Nous ne devons pas oublier un instant que seuls, les comités du parti peuvent nous diriger dignement : eux seuls sauront nous éclairer la route qui mène à cette « terre promise » : le monde socialiste !

Le parti qui nous a ouvert les yeux et montré l’ennemi, qui nous organisés en une armée redoutable et nous a conduits à la lutte contre l’ennemi ; qui ne nous a abandonnés ni dans la joie ni dans la peine et a toujours marché à notre tête, c’est le Parti ouvrier social-démocrate de Russie ! C’est lui, et lui seul, qui continuera de nous guider à l’avenir.

Une Assemblée constituante, élue au suffrage universel, égal, direct et secret : voilà pour quoi nous devons lutter à présent !

Seule une telle assemblée nous donnera la république démocratique dont nous avons tant besoin dans notre lutte pour le socialisme.

En avant donc, camarades ! Au moment où l’autocratie tsariste chancelle, notre devoir est de nous préparer à l’assaut définitif ! Le temps est venu de se venger !

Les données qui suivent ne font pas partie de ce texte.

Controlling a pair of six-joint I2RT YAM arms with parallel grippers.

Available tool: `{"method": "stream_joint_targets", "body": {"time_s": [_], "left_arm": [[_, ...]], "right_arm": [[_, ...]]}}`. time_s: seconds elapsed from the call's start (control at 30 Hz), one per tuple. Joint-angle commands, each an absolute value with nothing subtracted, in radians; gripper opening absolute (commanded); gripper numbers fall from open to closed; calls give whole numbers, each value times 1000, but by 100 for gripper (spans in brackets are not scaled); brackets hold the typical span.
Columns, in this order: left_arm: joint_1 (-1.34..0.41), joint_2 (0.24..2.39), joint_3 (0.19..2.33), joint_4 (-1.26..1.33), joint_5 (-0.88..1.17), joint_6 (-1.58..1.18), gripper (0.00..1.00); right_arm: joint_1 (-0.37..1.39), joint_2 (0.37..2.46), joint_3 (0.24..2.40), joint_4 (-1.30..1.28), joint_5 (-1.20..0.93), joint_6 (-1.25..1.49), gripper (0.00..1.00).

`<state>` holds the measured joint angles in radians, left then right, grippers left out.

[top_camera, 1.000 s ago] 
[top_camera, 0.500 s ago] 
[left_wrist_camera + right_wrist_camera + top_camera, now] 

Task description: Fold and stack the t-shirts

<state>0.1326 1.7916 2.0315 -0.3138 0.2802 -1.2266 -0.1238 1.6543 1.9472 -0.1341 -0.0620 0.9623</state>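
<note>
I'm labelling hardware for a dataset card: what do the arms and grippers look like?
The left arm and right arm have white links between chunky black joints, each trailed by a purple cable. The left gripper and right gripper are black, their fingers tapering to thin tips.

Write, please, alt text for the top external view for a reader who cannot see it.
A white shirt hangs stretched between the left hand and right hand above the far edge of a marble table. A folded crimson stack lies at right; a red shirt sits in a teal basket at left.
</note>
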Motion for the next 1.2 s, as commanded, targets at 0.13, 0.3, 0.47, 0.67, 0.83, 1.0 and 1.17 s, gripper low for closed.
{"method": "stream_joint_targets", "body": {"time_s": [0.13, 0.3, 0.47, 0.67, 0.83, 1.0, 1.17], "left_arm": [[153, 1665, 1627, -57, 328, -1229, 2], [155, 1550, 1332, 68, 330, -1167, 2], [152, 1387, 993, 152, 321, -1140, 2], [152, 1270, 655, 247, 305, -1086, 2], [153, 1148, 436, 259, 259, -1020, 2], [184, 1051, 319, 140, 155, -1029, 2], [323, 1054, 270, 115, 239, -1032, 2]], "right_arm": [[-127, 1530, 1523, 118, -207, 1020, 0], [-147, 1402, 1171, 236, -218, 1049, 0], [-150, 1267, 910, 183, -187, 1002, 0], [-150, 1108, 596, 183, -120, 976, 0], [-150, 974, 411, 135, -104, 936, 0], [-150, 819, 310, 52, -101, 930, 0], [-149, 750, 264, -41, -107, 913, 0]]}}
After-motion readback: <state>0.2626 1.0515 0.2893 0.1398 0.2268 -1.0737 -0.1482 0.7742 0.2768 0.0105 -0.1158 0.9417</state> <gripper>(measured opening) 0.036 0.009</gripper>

A bas l’autocratie tsariste !
Vive l’Assemblée nationale constituante !
Vive la République démocratique !
Vive le Parti ouvrier social-démocrate de Russie !

Janvier 1905

Notes

[1] L’« oukase impérial » du tsar Nicolas II, daté du 12 décembre 1904, fut publié en même temps qu’un communiqué spécial du gouvernement dans les journaux le 14 décembre 1904. Tout en promettant quelques « réformes » d’ordre secondaire, l’oukase déclarait intangible le pouvoir autocratique et contenait des menaces à l’adresse non seulement des ouvriers et des paysans révolutionnaires, mais encore des libéraux qui avaient osé présenter au gouvernement de timides revendications constitutionnelles. Selon le mot de Lénine, l’oukase de Nicolas II était « une véritable gifle pour les libéraux ».

[2] Le « Projet de Constitution » avait été élaboré en octobre 1904 par un groupe de libéraux, membres de l’ « Union de la Libération » : il parut, en tirage à part, sous le titre de Loi fondamentale de l’Empire de Russie. Projet de Constitution russe. Moscou, 1904.